To summarize, contiguity-bound thinking can help us reach conclusions that are useful, but these conclusions have far less reach than the more “general propositions” that result from abstract thinking (963). The nature and availability of abstractions, therefore, were crucial issues for James. In the following chapters we will explore the process of abstraction in the transition from perception to conception as well as the storage of abstractions in the form of images and memories, before returning to a fuller consideration of thought in the chapter on “Cognition and Emotion.” Later, in Ch. 13 on “Belief and Reality,” we will see how selective perception and abstract reasoning allow humans to live in different worlds of experience. For if habit defines the routine actuality of the ordinary, thought brings to mind the possibility of the extra-ordinary, whether that be novel ways of understanding ourselves and the world in which we live or novel ways of imagining what we and the world might become.

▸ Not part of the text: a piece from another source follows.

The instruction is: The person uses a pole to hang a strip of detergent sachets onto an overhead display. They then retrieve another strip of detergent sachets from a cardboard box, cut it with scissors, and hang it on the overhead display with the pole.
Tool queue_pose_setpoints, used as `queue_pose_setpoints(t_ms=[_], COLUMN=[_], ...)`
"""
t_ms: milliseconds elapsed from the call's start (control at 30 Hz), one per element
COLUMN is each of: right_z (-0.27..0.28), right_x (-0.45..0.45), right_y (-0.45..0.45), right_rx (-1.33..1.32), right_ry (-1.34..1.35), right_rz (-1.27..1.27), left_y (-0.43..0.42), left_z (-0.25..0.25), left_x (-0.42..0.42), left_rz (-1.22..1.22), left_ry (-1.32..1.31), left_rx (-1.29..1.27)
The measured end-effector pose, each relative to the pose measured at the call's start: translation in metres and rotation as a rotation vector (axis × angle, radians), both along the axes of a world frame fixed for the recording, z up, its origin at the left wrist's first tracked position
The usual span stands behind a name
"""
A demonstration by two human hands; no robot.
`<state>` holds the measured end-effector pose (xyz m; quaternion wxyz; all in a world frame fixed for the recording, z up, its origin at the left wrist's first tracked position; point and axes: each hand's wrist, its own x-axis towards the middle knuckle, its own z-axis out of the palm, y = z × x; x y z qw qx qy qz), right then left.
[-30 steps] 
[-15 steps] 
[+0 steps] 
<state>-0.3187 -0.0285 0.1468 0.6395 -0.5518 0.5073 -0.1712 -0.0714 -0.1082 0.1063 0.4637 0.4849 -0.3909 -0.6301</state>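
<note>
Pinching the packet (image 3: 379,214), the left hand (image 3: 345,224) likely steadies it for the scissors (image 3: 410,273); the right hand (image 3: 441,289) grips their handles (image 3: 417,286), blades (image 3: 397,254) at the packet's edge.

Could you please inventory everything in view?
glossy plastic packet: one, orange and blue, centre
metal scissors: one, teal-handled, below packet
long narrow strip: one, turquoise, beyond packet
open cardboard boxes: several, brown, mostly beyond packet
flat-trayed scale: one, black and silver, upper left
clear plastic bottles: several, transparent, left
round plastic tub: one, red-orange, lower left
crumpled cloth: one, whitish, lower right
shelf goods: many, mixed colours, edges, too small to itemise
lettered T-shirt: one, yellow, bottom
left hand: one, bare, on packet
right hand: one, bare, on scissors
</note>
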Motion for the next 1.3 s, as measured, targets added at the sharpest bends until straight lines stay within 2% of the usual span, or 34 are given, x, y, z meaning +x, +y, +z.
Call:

Finally, it remains only to note that James’s treatments of habit and association helped to establish a very hearty tradition of research on associative learning, which has now largely spent itself, eventuating in a shift of interest and research toward the means of cognitive representation, about which James’s views on perception and conception as well as imagination and memory are still relevant (see Hilgard 1987, Ch. 6). Interestingly, the recent combination of outworn behavioristic ideas about simple stimulus-response associations with contemporary cognitive approaches has placed habit once again (as with James) “within broader models of goal-directed action” and demonstrated (as James contended) “a number of advantages to acting habitually,” particularly with regard to “human health and welfare” (Wood and Rünger 2016, 306–307). In this and other ways, current research, theories, and applications regarding automaticity and cognition have revived James’s alignment of habit and thought as well as his insistence upon their mutual relations to neurology.